Some of you may remember playing that; and if you do, it’s about time you realize that you’re getting old.
The Prince of Persia for DOS was a pretty straightforward game: the grand vizier has usurped the sultan’s rule, thrown you into prison, and has taken the princess has hostage. You have one hour to navigate the 12 levels of the dungeon, crossing swords with guards, escaping deathtraps, leaping across chasms from platform to platform, and figuring out if the colorful potion would give you one extra point of health, make you float, turn the map upside-down, or kill you outright. Needless to say, it was a pretty nifty game, and the mechanical sounds of metal jaws snapping shut still haunts me in my nightmares.
It was a 2D platformer, with no great graphics to speak of – every pixel that built up the character, the floors, and the torches that flickered in the background were as big as a button on a blackberry phone. And that was how I discovered computer games, from the very beginning.

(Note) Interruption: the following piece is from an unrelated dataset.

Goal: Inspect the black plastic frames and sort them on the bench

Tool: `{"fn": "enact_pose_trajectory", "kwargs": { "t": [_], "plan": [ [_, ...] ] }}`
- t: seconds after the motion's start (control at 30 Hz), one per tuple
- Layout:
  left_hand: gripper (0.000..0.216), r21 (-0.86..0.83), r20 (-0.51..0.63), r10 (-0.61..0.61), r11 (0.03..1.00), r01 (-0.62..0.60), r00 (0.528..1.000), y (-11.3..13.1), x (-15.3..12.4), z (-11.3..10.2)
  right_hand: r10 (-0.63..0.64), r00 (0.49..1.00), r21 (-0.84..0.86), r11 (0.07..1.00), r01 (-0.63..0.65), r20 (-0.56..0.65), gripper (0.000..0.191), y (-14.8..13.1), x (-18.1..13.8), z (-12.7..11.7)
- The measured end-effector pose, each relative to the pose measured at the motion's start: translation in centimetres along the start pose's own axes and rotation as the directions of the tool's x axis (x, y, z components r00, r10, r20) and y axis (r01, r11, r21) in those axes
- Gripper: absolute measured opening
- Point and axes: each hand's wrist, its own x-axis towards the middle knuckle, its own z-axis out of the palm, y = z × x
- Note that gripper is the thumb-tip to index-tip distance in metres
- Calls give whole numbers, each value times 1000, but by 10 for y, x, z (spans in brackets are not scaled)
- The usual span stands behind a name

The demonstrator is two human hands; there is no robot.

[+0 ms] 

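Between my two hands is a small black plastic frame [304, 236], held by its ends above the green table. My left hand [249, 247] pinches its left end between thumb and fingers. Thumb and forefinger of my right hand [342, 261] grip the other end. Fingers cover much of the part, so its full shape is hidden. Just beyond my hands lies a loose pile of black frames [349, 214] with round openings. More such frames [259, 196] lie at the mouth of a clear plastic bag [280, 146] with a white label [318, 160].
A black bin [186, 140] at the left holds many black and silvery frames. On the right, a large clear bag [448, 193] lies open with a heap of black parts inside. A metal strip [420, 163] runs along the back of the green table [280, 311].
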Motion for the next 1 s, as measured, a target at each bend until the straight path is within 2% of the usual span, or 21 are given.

The game that I played for the first time without any adult supervision was Red Alert. The first one, not any of its campy sequels. And like The Prince of Persia for DOS, it blew my mind: you could put cinematic interludes into games? You could finish the mission any way you wanted? So many choices of buildings, tanks, and ships to build? I can use an ATOM BOMB?? AWESOME!
(this game is also the reason why I knew what Tesla coils were YEARS before I knew who Tesla was. Until then I just assumed that “Tesla” was synonymous with “electrical death ray”)
The very first mission I played involved guiding an Allied spy (complete with a British accent saying “For King and country!”) into a soviet base to rescue a special operative named Tanya. The mission began with the spy landing on enemy shores, and from behind the shroud of war I could see a unit in red patrolling with a dog.
And I thought: dogs are good, right? Let me approach it and see what happens.
That, ladies and gentlemen, was how within the first 2 minutes of the very first mission I ever played in the original Red Alert, my spy was unceremoniously killed by an attack dog, and I failed the mission.
The very first First-Person Shooter I played was Doom. Not the original one – this one was titled “The Ultimate Doom”, and the cover art displayed a muscular man in a gladiator’s breastplate, a space marine’s breathing mask, cargo pants, dual-wielding submachine guns atop a mountain of corpses, and gunning down demons left and right.
I was seven years old, and it looked pretty awesome.
(before Doom, I played another game called Bounty Hunter, which also involved shooting people with guns – but Bounty Hunter was more of a scripted-events kind of game that did not really give you the freedom to roam around as modern FPSs do; and in my mind, an FPS that does not allow you to roam is not an FPS)
My father apparently did not even realize he had the game. To be fair, it was one of the many games available on the aforementioned giant compilation CDs. I was already in the second level of hell, gunning down imps, cacodemons, and pinkies before my father found me playing the game, and banned me from playing such violent games.
Of course, I didn’t listen to him, and I immediately regretted everything when the cyberdemon appeared. To this day, I have never replayed that level.
So kids, listen to your parents. Seriously.